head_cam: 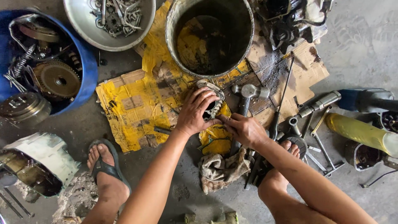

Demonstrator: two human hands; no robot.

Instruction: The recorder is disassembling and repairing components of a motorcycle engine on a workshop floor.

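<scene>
My left hand [195,111] is closed around a round, greasy metal engine part [212,96] with a toothed rim, holding it over yellow cardboard [132,103] on the floor. My right hand [244,129] comes in from the right and its fingertips pinch or press at the lower side of the same part. What the fingertips hold, if anything, is too small to tell. A dirty rag [222,168] lies just below both hands.
A grimy metal bucket [209,35] stands behind the hands. A hammer [246,97], a screwdriver [282,99] and several wrenches [319,141] lie right. A blue tub [89,70] of gears and a steel bowl [83,25] of bolts sit left. My sandalled foot [105,170] rests lower left.
</scene>
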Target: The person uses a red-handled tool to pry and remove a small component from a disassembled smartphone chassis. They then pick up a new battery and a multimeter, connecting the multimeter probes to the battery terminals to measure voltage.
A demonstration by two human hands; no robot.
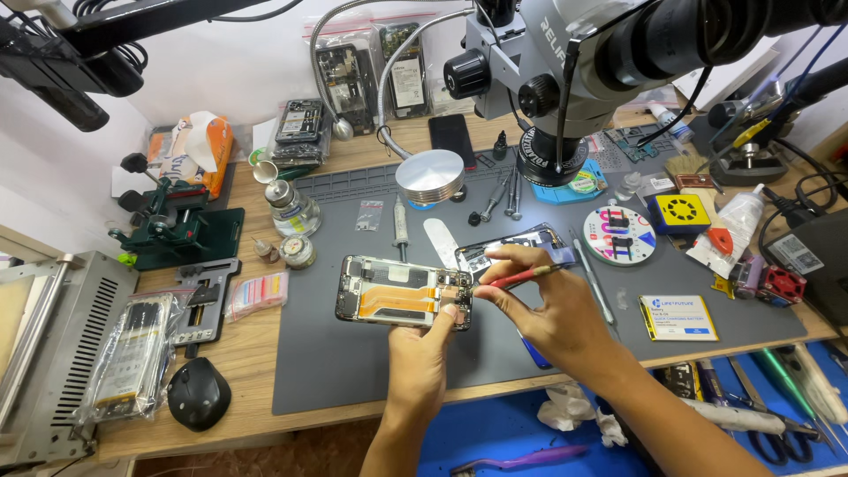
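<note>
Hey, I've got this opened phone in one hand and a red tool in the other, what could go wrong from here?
The red-handled pointed tool in the right hand meets the opened black phone with its orange flex cable at one end; a slip might scratch the exposed parts. The left hand steadies the phone only at that end, so it may pivot on the grey work mat. The small loose screwdriver bits nearby could roll away.
</note>
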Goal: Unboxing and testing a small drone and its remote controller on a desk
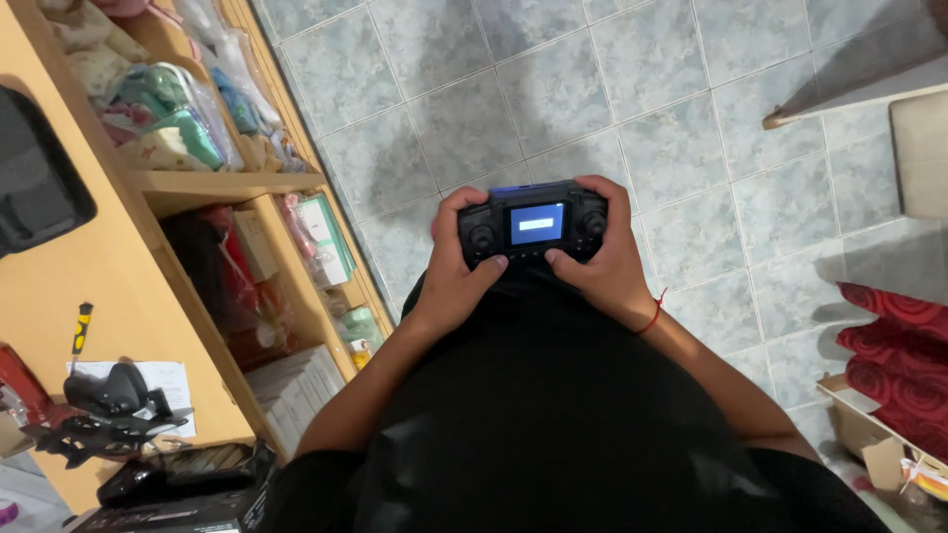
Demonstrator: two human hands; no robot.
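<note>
I hold a black handheld controller (531, 223) with a small lit screen and two thumbsticks in front of my body, above a tiled floor. My left hand (457, 276) grips its left side, thumb resting below the left stick. Its right side sits in my right hand (604, 265), thumb curled under the screen. A red string bracelet circles my right wrist. My black shirt fills the lower middle of the view.
A wooden shelf unit (227, 183) stands at left with packaged goods and boxes. On its top lie a small black folded drone (104, 410), a paper sheet and a screwdriver (80, 331). Red patterned fabric (894, 350) and a cardboard box sit at right.
</note>
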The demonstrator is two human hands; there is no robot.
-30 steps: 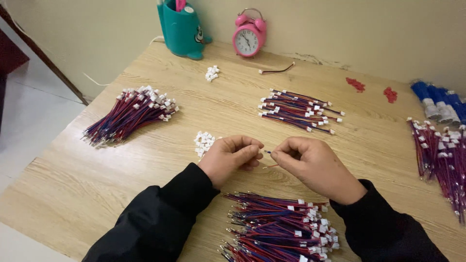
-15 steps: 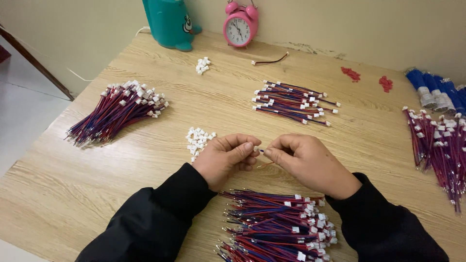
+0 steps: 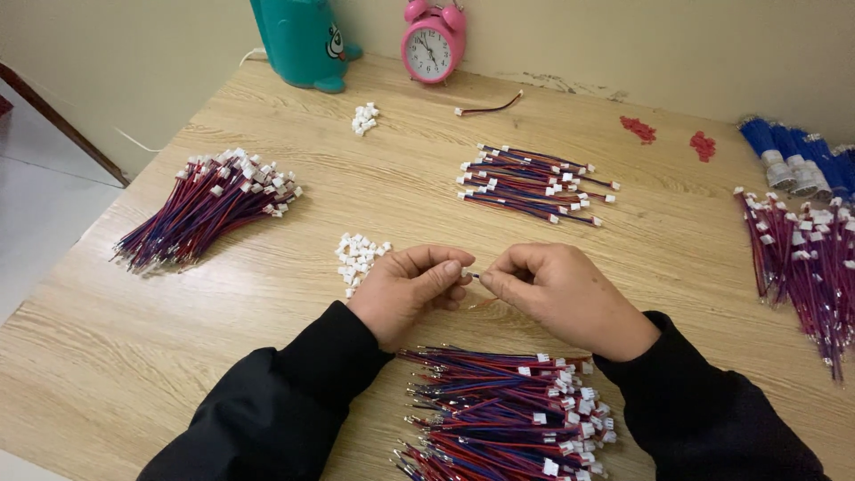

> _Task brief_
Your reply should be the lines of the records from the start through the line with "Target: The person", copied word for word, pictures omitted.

> _Task result_
head_cam: 

Demonstrator: two human hands; no robot.

Instruction: The recorder is disassembling and repairing components of a motorcycle engine on a workshop floor.

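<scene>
My left hand [195,111] is closed around a round, greasy metal engine part [212,96] with a toothed rim, holding it over yellow cardboard [132,103] on the floor. My right hand [244,129] comes in from the right and its fingertips pinch or press at the lower side of the same part. What the fingertips hold, if anything, is too small to tell. A dirty rag [222,168] lies just below both hands.
A grimy metal bucket [209,35] stands behind the hands. A hammer [246,97], a screwdriver [282,99] and several wrenches [319,141] lie right. A blue tub [89,70] of gears and a steel bowl [83,25] of bolts sit left. My sandalled foot [105,170] rests lower left.
</scene>
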Target: The person uses a red-handled tool to pry and remove a small component from a disassembled smartphone chassis. They then pick up a new battery and a multimeter, connecting the multimeter probes to the battery terminals to measure voltage.

Here the output is complete.